5. La demande de délivrance d'un titre de séjour de M. A n'était pas fondée sur les dispositions citées au point précédent et il ne ressort pas des pièces du dossier que la préfète ait statué d'office sur ce fondement. Dès lors, l'intéressé ne saurait utilement se prévaloir de la méconnaissance de ces dispositions à l'encontre de l'arrêté attaqué.

6. En quatrième lieu, aux termes de l'article 8 de la convention européenne de sauvegarde des droits de l'homme et des libertés fondamentales : " 1. Toute personne a droit au respect de sa vie privée et familiale, de son domicile et de sa correspondance ; / 2. Il ne peut y avoir ingérence d'une autorité publique dans l'exercice de ce droit que pour autant que cette ingérence est prévue par la loi et qu'elle constitue une mesure qui, dans une société démocratique, est nécessaire à la sécurité nationale, à la sûreté publique, au bien-être économique du pays, à la défense de l'ordre et à la prévention des infractions pénales, à la protection de la santé ou de la morale ou à la protection des droits et libertés d'autrui ".

7. M. A établit avoir séjourné en France ponctuellement depuis le 1er décembre 2018 pour y passer des examens universitaires puis y avoir résidé depuis le 23 janvier 2021 en tant que conjoint d'une ressortissante française qu'il a épousée le 12 septembre 2020. Toutefois, il est constant que le couple n'a pas d'enfant et s'est séparé préalablement à la date de la décision attaquée.
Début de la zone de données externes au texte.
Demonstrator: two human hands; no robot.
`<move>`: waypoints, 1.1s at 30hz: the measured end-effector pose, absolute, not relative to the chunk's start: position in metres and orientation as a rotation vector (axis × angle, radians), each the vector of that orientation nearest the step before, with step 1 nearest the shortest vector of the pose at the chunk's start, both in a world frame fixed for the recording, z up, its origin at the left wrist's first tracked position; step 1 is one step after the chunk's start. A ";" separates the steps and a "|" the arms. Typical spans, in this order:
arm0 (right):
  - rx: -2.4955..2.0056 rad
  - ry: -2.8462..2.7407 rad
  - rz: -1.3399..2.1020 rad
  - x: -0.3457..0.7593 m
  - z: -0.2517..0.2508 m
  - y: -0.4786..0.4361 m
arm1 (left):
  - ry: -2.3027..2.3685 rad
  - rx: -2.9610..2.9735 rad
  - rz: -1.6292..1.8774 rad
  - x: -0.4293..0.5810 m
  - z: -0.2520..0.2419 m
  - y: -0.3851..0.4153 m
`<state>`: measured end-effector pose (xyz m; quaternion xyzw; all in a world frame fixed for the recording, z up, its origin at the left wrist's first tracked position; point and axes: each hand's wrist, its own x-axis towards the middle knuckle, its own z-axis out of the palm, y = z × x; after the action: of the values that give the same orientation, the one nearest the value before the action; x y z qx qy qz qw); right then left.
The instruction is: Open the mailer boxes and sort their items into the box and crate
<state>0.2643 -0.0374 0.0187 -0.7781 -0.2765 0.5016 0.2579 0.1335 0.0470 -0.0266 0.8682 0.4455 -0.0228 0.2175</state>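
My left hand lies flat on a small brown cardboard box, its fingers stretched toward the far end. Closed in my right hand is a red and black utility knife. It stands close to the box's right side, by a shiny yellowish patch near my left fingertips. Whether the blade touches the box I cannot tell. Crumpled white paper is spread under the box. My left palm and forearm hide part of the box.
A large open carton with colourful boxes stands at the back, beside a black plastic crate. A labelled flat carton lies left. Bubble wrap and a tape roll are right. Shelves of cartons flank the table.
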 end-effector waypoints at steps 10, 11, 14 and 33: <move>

Par ailleurs, si M. A établit que son épouse a des problèmes de santé, il n'établit pas que sa présence à ses côtés soit nécessaire. En outre, si l'intéressé dispose sur le territoire français d'une sœur en situation régulière, sa mère et ses frères résident dans son pays d'origine. Enfin, M. A n'exerce son emploi de technicien en télécommunication, pour lequel il dispose d'un contrat à durée indéterminée, que depuis le 22 mars 2021. Dans ces conditions, l'arrêté attaqué n'a pas porté au droit au respect de sa vie privée et familiale de M. A une atteinte disproportionnée aux buts en vue desquels il a été pris et n'a ainsi pas méconnu les stipulations de l'article 8 de la convention européenne de sauvegarde des droits de l'homme et des libertés fondamentales. Pour les mêmes raisons, il n'est pas entaché d'une erreur manifeste d'appréciation au regard de sa situation personnelle.

8. En cinquième lieu, il résulte de ce qui a été dit ci-dessus que M. A n'est pas fondé à soutenir que la décision l'obligeant à quitter le territoire français est illégale en raison de l'illégalité du refus de délivrance d'un titre de séjour qui lui a été opposé.

9. Il résulte de tout ce qui précède que M. A n'est pas fondé à demander l'annulation de l'arrêté attaqué. En conséquence, ses conclusions à fin d'injonction et celles présentées sur le fondement de l'article L. 761-1 du code de justice administrative doivent être rejetées.

D E C I D E :

Article 1er : La requête de M. A est rejetée.

Article 2 : Le présent jugement sera notifié à M. B A et à la préfète de l'Oise.

Délibéré après l'audience du 9 novembre 2022, à laquelle siégeaient :

- M. Thérain, président,

- Mme Rondepierre, première conseillère,

- M. Richard, conseiller.

Rendu public par mise à disposition au greffe le 30 décembre 2022.

Le rapporteur,

signé

J. Richard

Le président,

signé

S. Thérain

La greffière,

signé

S. Chatellain

La République mande et ordonne à la préfète de l'Oise en ce qui le concerne ou à tous commissaires de justice à ce requis en ce qui concerne les voies de droit commun contre les parties privées, de pourvoir à l'exécution du présent jugement.